▶ _Your instructions_
Repeat the listing below exactly. Pictures do not belong in the copy.

⁂

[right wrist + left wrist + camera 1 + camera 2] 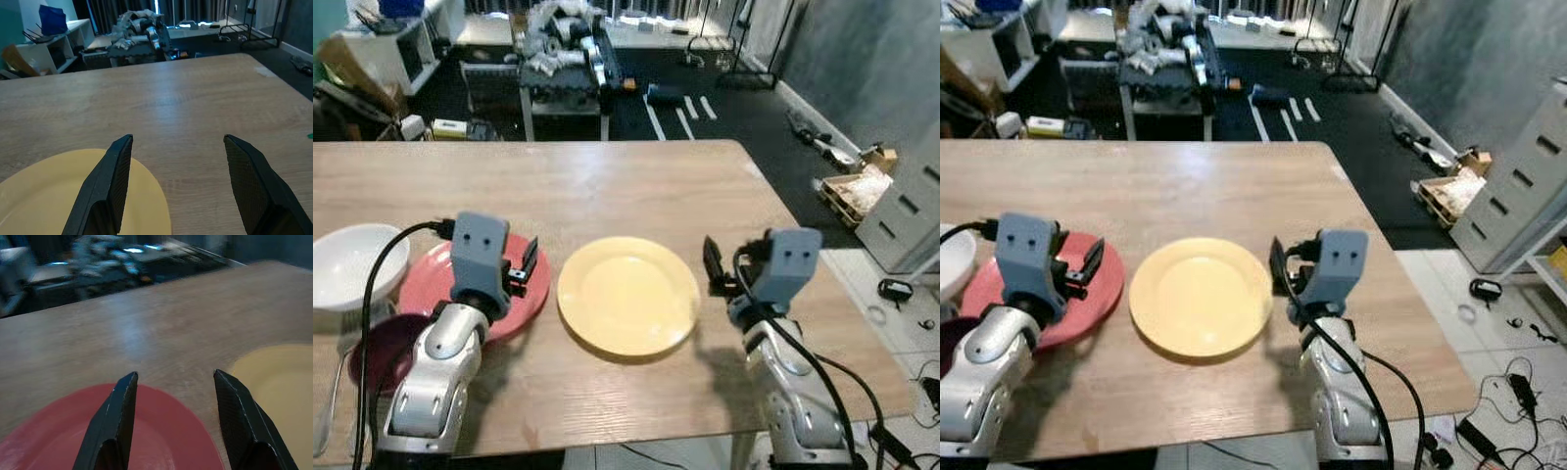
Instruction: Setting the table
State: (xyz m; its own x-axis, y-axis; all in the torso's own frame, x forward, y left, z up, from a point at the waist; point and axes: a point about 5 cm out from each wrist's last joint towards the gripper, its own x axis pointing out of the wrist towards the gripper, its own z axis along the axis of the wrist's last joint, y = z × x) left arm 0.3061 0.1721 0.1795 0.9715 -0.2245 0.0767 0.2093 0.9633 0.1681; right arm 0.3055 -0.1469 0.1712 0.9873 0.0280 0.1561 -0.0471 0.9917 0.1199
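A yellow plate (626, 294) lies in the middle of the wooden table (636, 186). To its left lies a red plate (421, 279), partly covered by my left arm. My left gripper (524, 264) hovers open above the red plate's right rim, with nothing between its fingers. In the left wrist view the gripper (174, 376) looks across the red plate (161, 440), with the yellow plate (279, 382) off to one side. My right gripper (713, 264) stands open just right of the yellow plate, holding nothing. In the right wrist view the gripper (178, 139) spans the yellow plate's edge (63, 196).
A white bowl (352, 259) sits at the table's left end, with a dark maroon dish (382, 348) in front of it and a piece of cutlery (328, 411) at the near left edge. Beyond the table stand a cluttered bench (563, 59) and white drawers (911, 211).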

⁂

▶ _Answer for the task_
[right wrist + left wrist + camera 1 + camera 2] 
Instruction: Setting the table
State: (xyz m; its own x-axis, y-axis; all in the torso's own frame, x forward, y left, z up, from a point at the waist; point and axes: a point about 5 cm out from each wrist's last joint towards the gripper, its own x axis pointing out of the wrist towards the gripper, its own z axis along the axis of the wrist's last joint, y = z × x) left arm 0.3061 0.1721 0.1795 0.9715 -0.2245 0.0767 0.2093 0.9633 0.1681; right arm 0.3055 -0.1469 0.1712 0.9873 0.0280 0.1561 -0.0471 0.9917 0.1199
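A yellow plate (626, 294) lies in the middle of the wooden table (636, 186). To its left lies a red plate (421, 279), partly covered by my left arm. My left gripper (524, 264) hovers open above the red plate's right rim, with nothing between its fingers. In the left wrist view the gripper (174, 376) looks across the red plate (161, 440), with the yellow plate (279, 382) off to one side. My right gripper (713, 264) stands open just right of the yellow plate, holding nothing. In the right wrist view the gripper (178, 139) spans the yellow plate's edge (63, 196).
A white bowl (352, 259) sits at the table's left end, with a dark maroon dish (382, 348) in front of it and a piece of cutlery (328, 411) at the near left edge. Beyond the table stand a cluttered bench (563, 59) and white drawers (911, 211).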

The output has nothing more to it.